------ Supplied information ------
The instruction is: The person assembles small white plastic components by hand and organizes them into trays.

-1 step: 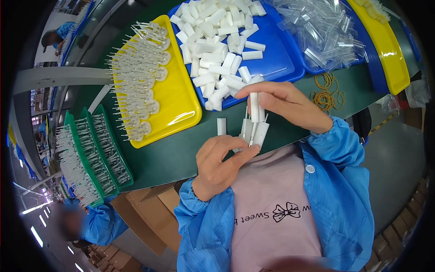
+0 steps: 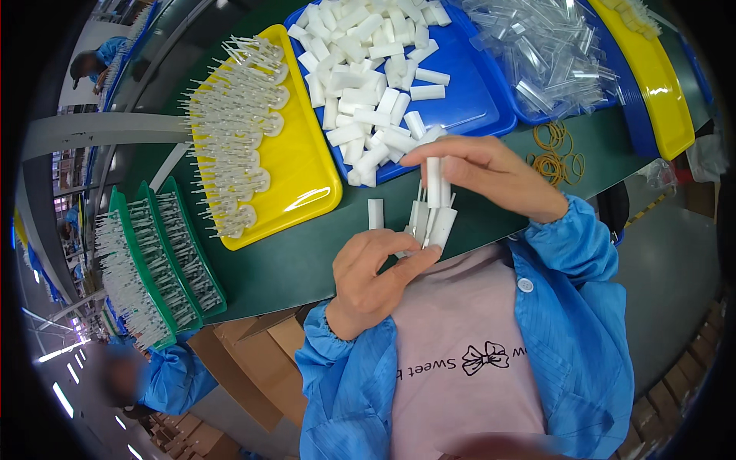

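My left hand [image 2: 369, 280] is closed at the table's front edge, pinching a small cluster of thin white rods that carry white foam-like blocks [image 2: 441, 228]. Above it, my right hand [image 2: 502, 180] grips another white block [image 2: 434, 182] between thumb and fingers. That block stands nearly upright over the cluster, its lower end at the rods. Whether a rod runs inside it is hidden. A single loose white block [image 2: 376, 214] stands on the green table [image 2: 268, 280], just beyond my left hand.
A blue tray [image 2: 471, 84] piled with white blocks lies ahead. Left of it are a yellow tray [image 2: 313, 203] of thin-stemmed white pieces and green racks [image 2: 213, 297] of similar ones. Clear plastic pieces [image 2: 537, 57], rubber bands [image 2: 553, 167] and another yellow tray [image 2: 675, 126] lie right. Co-workers are at left.
My right hand and its white block have shifted very slightly to the right. Both hands keep their grip.
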A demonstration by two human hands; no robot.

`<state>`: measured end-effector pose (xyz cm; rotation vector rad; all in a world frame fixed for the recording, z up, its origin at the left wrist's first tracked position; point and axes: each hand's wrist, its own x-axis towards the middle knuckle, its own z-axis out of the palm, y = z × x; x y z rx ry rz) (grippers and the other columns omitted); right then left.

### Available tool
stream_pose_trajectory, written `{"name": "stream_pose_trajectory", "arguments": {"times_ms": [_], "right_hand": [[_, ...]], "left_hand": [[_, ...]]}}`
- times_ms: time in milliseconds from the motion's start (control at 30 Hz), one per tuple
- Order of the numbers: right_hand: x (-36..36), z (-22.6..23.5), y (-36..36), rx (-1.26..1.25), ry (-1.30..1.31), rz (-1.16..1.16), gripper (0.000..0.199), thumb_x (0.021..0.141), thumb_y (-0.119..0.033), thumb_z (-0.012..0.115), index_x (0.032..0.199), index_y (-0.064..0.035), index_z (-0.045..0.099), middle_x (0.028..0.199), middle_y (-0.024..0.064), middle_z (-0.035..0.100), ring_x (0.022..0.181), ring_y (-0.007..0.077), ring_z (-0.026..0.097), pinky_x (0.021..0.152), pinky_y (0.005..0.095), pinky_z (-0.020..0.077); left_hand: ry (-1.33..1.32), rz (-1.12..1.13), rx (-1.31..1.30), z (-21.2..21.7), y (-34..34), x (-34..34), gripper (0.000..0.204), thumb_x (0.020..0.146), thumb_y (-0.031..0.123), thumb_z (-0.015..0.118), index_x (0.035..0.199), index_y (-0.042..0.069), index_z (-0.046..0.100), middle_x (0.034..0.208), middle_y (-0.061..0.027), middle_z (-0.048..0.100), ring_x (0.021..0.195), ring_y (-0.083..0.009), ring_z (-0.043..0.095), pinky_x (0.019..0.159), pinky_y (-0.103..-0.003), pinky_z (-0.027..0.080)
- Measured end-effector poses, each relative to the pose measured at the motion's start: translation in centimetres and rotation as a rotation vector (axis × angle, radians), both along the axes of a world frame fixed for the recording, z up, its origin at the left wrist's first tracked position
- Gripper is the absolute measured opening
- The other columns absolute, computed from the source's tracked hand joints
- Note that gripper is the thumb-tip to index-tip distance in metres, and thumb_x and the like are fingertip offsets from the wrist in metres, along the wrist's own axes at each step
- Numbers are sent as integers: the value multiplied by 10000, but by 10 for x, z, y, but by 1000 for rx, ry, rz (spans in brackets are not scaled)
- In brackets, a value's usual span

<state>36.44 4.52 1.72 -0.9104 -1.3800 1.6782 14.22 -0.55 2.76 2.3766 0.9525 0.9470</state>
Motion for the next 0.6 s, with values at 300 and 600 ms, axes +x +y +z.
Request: {"name": "stream_pose_trajectory", "arguments": {"times_ms": [300,600], "right_hand": [[0,0,-4,16,-21,34,124,863,-128,650,884,-22,590,912,33,588,887,94,536,819,244,422],[-10,6,-22,217,-33,-15,95,833,-85,669,882,-34,605,935,57,598,860,158,537,791,292,414]], "left_hand": [[24,-19,101,1,1,2,385,511,5,704,885,90,739,840,-52,607,747,-209,593,601,-306,487],[-292,301,-108,-4,-8,-2,264,684,15,759,937,14,685,910,-110,642,791,-247,631,709,-309,513]]}}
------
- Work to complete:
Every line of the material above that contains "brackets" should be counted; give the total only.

- Response below:
2